[YOUR GOAL]:
What you output should match the data below exactly.

....

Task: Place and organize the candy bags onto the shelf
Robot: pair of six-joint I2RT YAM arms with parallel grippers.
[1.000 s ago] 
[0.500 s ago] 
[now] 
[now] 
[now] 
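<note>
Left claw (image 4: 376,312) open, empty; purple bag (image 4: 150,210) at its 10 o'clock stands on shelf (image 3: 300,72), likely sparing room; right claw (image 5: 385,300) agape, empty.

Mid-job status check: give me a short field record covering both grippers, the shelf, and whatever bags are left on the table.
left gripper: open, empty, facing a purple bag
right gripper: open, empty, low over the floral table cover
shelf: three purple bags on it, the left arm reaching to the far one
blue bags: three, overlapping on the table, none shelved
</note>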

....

[ANSWER FOR THIS EXERCISE]:
Task: Place and organize the candy bags onto the shelf
Robot: pair of six-joint I2RT YAM arms with parallel grippers.
[1.000 s ago] 
[0.500 s ago] 
[now] 
[now] 
[now] 
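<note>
Left claw (image 4: 376,312) open, empty; purple bag (image 4: 150,210) at its 10 o'clock stands on shelf (image 3: 300,72), likely sparing room; right claw (image 5: 385,300) agape, empty.

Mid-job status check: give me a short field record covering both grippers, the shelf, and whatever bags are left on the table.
left gripper: open, empty, facing a purple bag
right gripper: open, empty, low over the floral table cover
shelf: three purple bags on it, the left arm reaching to the far one
blue bags: three, overlapping on the table, none shelved
</note>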

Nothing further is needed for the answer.